PROBLEM DESCRIPTION
Restate the records that follow word for word; no pictures should appear.

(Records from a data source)
- - -

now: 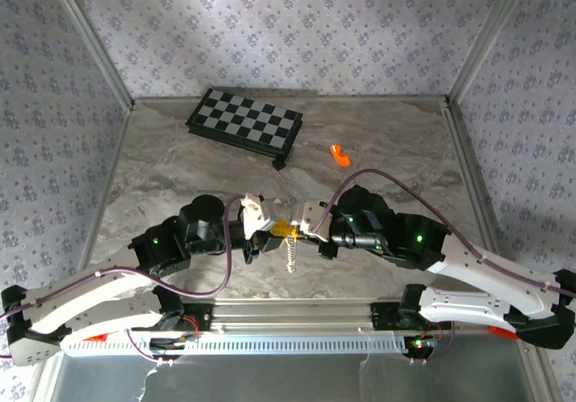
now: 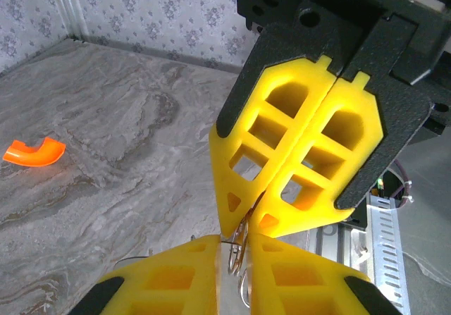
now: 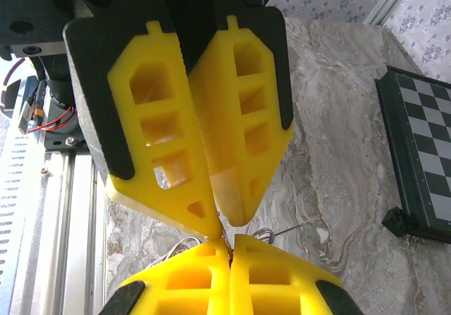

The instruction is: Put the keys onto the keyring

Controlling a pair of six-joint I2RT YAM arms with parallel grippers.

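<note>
The keyring [image 1: 291, 254] sits at 6 o'clock from the middle of the surface [image 1: 180, 177] in the top view, caught between the two pincer tips with its short chain dangling below. It looks light, thin and stiff (slick metal, and the chain is likely to swing). I judge the best hold is on the long side of the oval, leaving the opening end free for a key. The right pincer [image 2: 248, 218], coming in from 3 o'clock, is clamped tight on the ring's wire. The left pincer [image 2: 235, 255], from 9 o'clock, stands a sliver apart with wire in its gap; I cannot tell whether it bites. An orange piece [image 1: 339, 155] lies at 1 o'clock and a chequered board [image 1: 245, 121] at 12.
</note>
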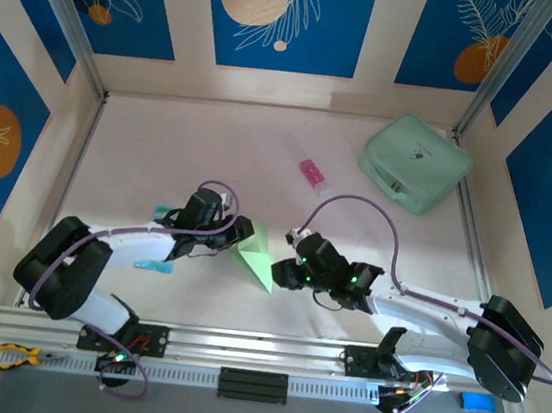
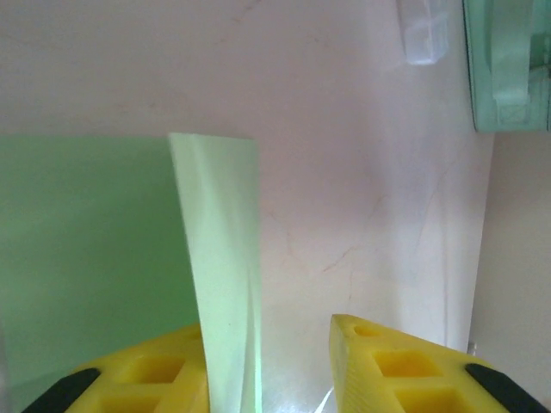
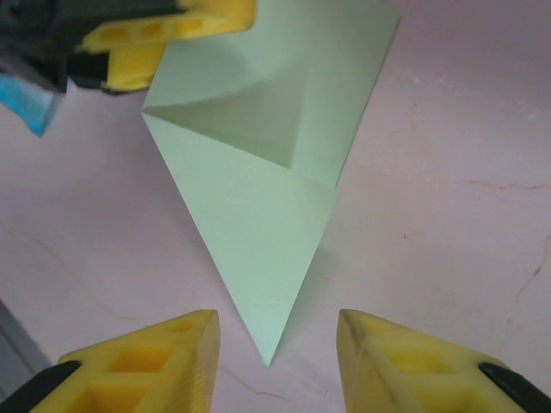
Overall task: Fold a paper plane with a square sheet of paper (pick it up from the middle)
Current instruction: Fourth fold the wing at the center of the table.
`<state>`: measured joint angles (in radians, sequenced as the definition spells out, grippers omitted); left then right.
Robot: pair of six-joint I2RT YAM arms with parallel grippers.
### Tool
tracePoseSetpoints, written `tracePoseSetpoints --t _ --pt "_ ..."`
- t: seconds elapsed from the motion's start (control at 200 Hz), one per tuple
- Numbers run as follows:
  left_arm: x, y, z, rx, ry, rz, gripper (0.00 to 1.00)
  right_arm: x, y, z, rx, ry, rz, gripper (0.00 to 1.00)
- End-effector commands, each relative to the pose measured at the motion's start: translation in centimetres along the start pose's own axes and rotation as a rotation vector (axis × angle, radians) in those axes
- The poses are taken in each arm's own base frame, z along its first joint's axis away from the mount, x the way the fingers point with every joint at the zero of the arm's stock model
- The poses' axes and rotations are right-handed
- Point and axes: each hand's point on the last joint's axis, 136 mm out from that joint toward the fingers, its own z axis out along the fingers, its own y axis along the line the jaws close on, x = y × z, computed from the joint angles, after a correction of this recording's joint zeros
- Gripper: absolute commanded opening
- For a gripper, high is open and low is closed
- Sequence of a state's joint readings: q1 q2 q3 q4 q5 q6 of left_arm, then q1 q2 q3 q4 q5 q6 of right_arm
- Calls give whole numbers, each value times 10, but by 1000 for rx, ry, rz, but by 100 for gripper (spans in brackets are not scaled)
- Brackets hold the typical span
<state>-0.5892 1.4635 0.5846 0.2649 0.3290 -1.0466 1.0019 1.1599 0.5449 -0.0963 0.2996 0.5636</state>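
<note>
The paper (image 1: 256, 257), thin matte lime-green, is creased into a long pointed triangle with one flap raised, on the smooth pale table (image 1: 162, 152) between the grippers. The left gripper (image 2: 271, 331) is part open at its wide end, the flap just beside one yellow finger, unpinched; the right gripper (image 3: 275, 323), part open and empty, straddles the tip without touching. A mint case (image 1: 414, 163) and pink tube (image 1: 311, 173) lie well behind

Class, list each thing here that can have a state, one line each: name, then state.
square sheet of paper: partly folded to a point, one flap raised
left gripper: open, raised flap between its fingers
right gripper: open, holding nothing
mint-green case: closed
pink-and-white tube: lying flat
</note>
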Motion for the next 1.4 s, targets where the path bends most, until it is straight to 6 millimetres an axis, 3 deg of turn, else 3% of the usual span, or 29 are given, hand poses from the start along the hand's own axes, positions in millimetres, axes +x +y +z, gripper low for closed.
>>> tracePoseSetpoints --t 0.0,0.07,0.335,0.62,0.885,1.11,1.395 --pt "1 -11 0 41 54 50 35 -8 -1 -1 59 -102 -133 41" --pt "-2 -10 -2 46 59 42 32 1 2 2 60 -87 -191 41" --pt "-11 -4 -2 57 42 -40 0 13 9 8 91 -83 -339 42" --pt "-28 -4 -10 39 -78 -116 0 10 15 25 187 -69 -503 41" --pt "-22 0 -11 6 -87 -118 0 2 19 46 231 -79 -537 42" --pt "-19 -5 -6 22 -47 -101 12 -3 16 57 244 -82 -527 41" --pt "-16 -6 0 24 -14 -101 12 -4 12 69 267 -69 -543 39"
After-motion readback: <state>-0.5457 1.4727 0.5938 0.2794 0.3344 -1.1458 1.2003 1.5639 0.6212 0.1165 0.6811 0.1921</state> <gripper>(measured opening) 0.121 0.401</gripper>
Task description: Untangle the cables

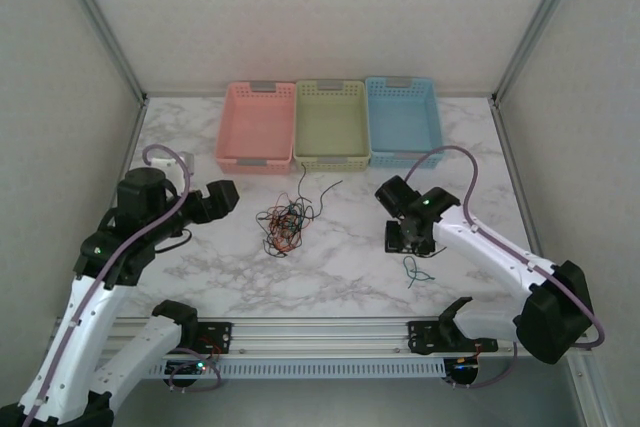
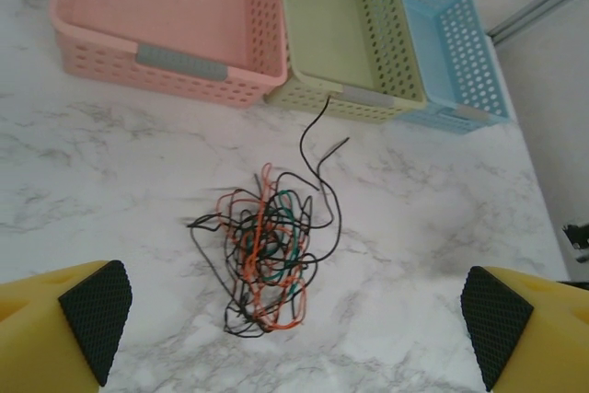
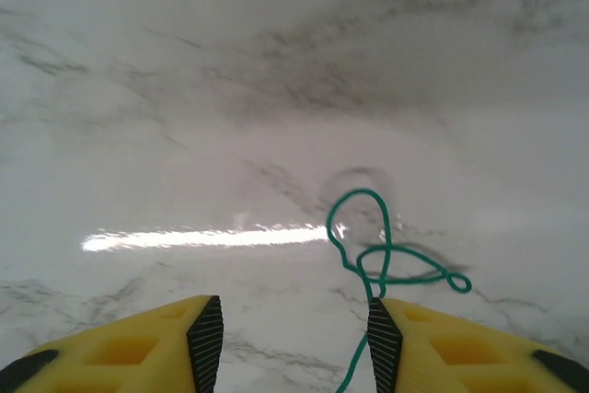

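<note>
A tangle of red-orange, black and teal cables (image 1: 283,225) lies on the marble table in front of the baskets; the left wrist view shows the tangle (image 2: 267,260) with one black end trailing toward the green basket. My left gripper (image 1: 222,197) hovers left of it, its jaws wide open (image 2: 294,315) with nothing between them. A single green cable (image 1: 415,271) lies apart on the table to the right. My right gripper (image 1: 405,237) hangs just above it, open (image 3: 287,338). The looped green cable (image 3: 386,255) runs past the inner edge of the right finger.
Three baskets stand in a row at the back: pink (image 1: 257,127), yellow-green (image 1: 331,123) and blue (image 1: 403,121). A small white object (image 1: 186,161) sits near the left wall. Bare marble lies between the tangle and the near rail (image 1: 320,332).
</note>
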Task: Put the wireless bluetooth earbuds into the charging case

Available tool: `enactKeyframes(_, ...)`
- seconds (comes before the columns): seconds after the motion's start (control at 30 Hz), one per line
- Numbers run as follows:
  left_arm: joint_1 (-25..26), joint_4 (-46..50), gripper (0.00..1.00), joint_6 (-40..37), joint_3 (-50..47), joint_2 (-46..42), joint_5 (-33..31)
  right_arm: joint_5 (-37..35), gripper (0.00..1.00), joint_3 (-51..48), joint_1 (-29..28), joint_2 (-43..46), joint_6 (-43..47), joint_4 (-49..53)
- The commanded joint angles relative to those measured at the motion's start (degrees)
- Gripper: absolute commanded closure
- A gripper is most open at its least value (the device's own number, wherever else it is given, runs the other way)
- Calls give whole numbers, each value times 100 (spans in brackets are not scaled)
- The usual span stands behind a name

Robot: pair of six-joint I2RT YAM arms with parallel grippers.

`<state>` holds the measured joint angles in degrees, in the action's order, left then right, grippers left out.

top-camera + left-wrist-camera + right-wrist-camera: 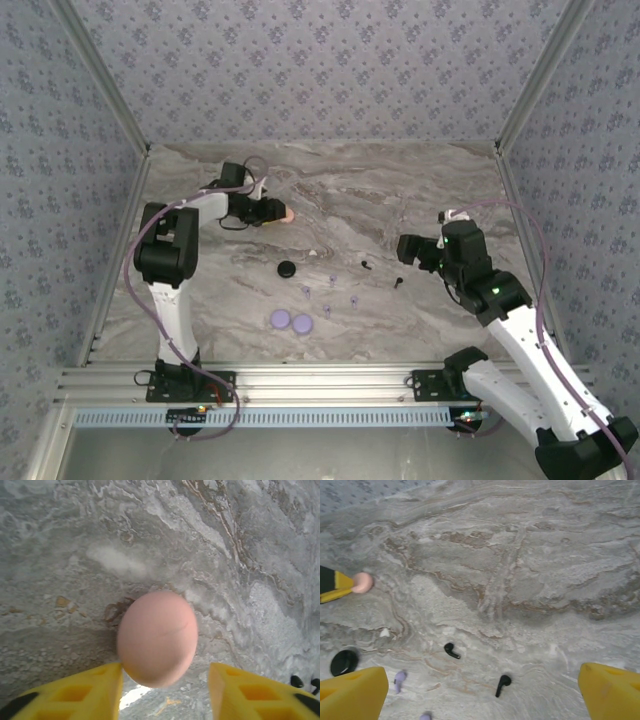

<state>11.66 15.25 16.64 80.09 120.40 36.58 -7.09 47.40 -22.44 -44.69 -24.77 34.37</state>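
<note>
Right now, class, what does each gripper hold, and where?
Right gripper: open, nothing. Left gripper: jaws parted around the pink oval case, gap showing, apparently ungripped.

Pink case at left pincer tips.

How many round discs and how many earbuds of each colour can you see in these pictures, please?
Pink round case: 1
Black disc: 1
Lavender discs: 2
Black earbuds: 2
Lavender earbuds: 4
Small pale piece, too small to identify: 1
Total: 11
</note>
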Motion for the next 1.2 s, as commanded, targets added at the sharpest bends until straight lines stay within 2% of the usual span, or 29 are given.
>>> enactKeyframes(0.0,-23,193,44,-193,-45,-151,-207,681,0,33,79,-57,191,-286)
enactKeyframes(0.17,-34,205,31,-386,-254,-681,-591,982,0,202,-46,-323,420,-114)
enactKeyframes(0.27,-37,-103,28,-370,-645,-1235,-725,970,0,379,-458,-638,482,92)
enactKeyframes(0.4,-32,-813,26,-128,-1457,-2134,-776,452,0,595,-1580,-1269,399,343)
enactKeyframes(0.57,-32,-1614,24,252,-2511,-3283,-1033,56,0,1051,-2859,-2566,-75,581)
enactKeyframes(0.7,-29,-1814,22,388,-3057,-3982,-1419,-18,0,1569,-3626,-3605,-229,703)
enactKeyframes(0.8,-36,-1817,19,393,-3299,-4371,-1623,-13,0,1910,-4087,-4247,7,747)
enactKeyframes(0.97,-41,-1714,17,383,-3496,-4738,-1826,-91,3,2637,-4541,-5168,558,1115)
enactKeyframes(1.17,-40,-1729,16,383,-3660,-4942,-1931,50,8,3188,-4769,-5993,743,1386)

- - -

RESULT BELOW
now: 
now: 
now: 

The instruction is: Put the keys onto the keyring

Controlling a pair of six-joint I2RT YAM arms with parallel grippers.

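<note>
The keyring [image 1: 291, 254] sits at 6 o'clock from the middle of the surface [image 1: 180, 177] in the top view, caught between the two pincer tips with its short chain dangling below. It looks light, thin and stiff (slick metal, and the chain is likely to swing). I judge the best hold is on the long side of the oval, leaving the opening end free for a key. The right pincer [image 2: 248, 218], coming in from 3 o'clock, is clamped tight on the ring's wire. The left pincer [image 2: 235, 255], from 9 o'clock, stands a sliver apart with wire in its gap; I cannot tell whether it bites. An orange piece [image 1: 339, 155] lies at 1 o'clock and a chequered board [image 1: 245, 121] at 12.
</note>
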Overall task: Fold a paper plane with a square sheet of paper (pick it up from the middle)
Current instruction: Fourth fold the wing at the center of the table.
`<state>`: measured joint angles (in radians, sequenced as the definition spells out, grippers omitted); left then right.
Robot: pair of six-joint I2RT YAM arms with parallel grippers.
### Tool
tracePoseSetpoints, written `tracePoseSetpoints --t _ --pt "_ ..."`
- t: seconds elapsed from the motion's start (control at 200 Hz), one per tuple
- Numbers run as follows:
  left_arm: x, y, z, rx, ry, rz, gripper (0.00 to 1.00)
  right_arm: x, y, z, rx, ry, rz, gripper (0.00 to 1.00)
- End-effector commands, each relative to the pose measured at the motion's start: translation in centimetres along the start pose's own axes and rotation as a rotation vector (axis × angle, radians) in those axes
- The poses are taken in each arm's own base frame, z along its first joint's axis away from the mount, x the way the fingers point with every joint at the zero of the arm's stock model
- The poses' axes and rotations are right-handed
- Point and axes: each hand's point on the last joint's axis, 136 mm out from that joint toward the fingers, its own z axis out along the fingers, its own y axis along the line the jaws close on, x = y × z, computed from the joint angles, after a correction of this recording's joint zeros
- Gripper: absolute commanded opening
- For a gripper, high is open and low is closed
- Sequence of a state's joint readings: q1 q2 q3 q4 q5 q6 of left_arm, then q1 q2 q3 q4 q5 q6 of right_arm
- Calls give whole numbers, each value times 10, but by 1000 for rx, ry, rz, but by 100 for gripper (spans in brackets are not scaled)
- Brackets hold the typical span
<state>-0.5892 1.4635 0.5846 0.2649 0.3290 -1.0466 1.0019 1.1599 0.5449 -0.0963 0.2996 0.5636</state>
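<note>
The paper (image 1: 256, 257), thin matte lime-green, is creased into a long pointed triangle with one flap raised, on the smooth pale table (image 1: 162, 152) between the grippers. The left gripper (image 2: 271, 331) is part open at its wide end, the flap just beside one yellow finger, unpinched; the right gripper (image 3: 275, 323), part open and empty, straddles the tip without touching. A mint case (image 1: 414, 163) and pink tube (image 1: 311, 173) lie well behind

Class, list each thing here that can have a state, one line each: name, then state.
square sheet of paper: partly folded to a point, one flap raised
left gripper: open, raised flap between its fingers
right gripper: open, holding nothing
mint-green case: closed
pink-and-white tube: lying flat
</note>
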Motion for the next 1.4 s, targets where the path bends most, until it is straight to 6 millimetres an axis, 3 deg of turn, else 3% of the usual span, or 29 are given, hand poses from the start along the hand's own axes, positions in millimetres, axes +x +y +z, gripper low for closed.
>>> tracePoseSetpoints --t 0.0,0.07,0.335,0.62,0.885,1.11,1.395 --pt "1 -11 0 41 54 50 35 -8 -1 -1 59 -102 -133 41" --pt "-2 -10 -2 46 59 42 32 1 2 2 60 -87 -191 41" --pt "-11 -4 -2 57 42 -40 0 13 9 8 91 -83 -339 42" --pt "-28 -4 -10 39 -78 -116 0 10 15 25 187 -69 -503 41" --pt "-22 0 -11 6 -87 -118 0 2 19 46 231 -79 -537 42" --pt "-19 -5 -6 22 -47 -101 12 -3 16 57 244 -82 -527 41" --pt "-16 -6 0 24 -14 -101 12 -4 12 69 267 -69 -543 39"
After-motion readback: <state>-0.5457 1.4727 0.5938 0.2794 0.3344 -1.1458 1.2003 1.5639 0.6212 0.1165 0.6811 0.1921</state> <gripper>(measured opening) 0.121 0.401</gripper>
Task description: Untangle the cables


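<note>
A tangle of red-orange, black and teal cables (image 1: 283,225) lies on the marble table in front of the baskets; the left wrist view shows the tangle (image 2: 267,260) with one black end trailing toward the green basket. My left gripper (image 1: 222,197) hovers left of it, its jaws wide open (image 2: 294,315) with nothing between them. A single green cable (image 1: 415,271) lies apart on the table to the right. My right gripper (image 1: 405,237) hangs just above it, open (image 3: 287,338). The looped green cable (image 3: 386,255) runs past the inner edge of the right finger.
Three baskets stand in a row at the back: pink (image 1: 257,127), yellow-green (image 1: 331,123) and blue (image 1: 403,121). A small white object (image 1: 186,161) sits near the left wall. Bare marble lies between the tangle and the near rail (image 1: 320,332).
</note>
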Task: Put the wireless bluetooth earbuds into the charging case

Available tool: `enactKeyframes(_, ...)`
- seconds (comes before the columns): seconds after the motion's start (control at 30 Hz), one per line
- Numbers run as follows:
  left_arm: joint_1 (-25..26), joint_4 (-46..50), gripper (0.00..1.00), joint_6 (-40..37), joint_3 (-50..47), joint_2 (-46..42), joint_5 (-33..31)
  right_arm: joint_5 (-37..35), gripper (0.00..1.00), joint_3 (-51..48), joint_1 (-29..28), joint_2 (-43..46), joint_6 (-43..47), joint_4 (-49..53)
- The commanded joint angles relative to those measured at the motion's start (degrees)
- Gripper: absolute commanded closure
- A gripper is most open at its least value (the device's own number, wherever else it is given, runs the other way)
- Calls give whole numbers, each value times 100 (spans in brackets are not scaled)
- The usual span stands behind a name

Robot: pair of six-joint I2RT YAM arms with parallel grippers.

`<state>` holds the measured joint angles in degrees, in the action's order, left then right, grippers left out.

top-camera + left-wrist-camera + right-wrist-camera: 

<state>11.66 15.25 16.64 80.09 120.40 36.58 -7.09 47.40 -22.44 -44.69 -24.77 34.37</state>
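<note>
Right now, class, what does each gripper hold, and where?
Right gripper: open, nothing. Left gripper: jaws parted around the pink oval case, gap showing, apparently ungripped.

Pink case at left pincer tips.

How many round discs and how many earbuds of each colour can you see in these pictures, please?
Pink round case: 1
Black disc: 1
Lavender discs: 2
Black earbuds: 2
Lavender earbuds: 4
Small pale piece, too small to identify: 1
Total: 11
</note>
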Motion for the next 1.2 s, as commanded, targets added at the sharpest bends until straight lines stay within 2% of the usual span, or 29 are given.
>>> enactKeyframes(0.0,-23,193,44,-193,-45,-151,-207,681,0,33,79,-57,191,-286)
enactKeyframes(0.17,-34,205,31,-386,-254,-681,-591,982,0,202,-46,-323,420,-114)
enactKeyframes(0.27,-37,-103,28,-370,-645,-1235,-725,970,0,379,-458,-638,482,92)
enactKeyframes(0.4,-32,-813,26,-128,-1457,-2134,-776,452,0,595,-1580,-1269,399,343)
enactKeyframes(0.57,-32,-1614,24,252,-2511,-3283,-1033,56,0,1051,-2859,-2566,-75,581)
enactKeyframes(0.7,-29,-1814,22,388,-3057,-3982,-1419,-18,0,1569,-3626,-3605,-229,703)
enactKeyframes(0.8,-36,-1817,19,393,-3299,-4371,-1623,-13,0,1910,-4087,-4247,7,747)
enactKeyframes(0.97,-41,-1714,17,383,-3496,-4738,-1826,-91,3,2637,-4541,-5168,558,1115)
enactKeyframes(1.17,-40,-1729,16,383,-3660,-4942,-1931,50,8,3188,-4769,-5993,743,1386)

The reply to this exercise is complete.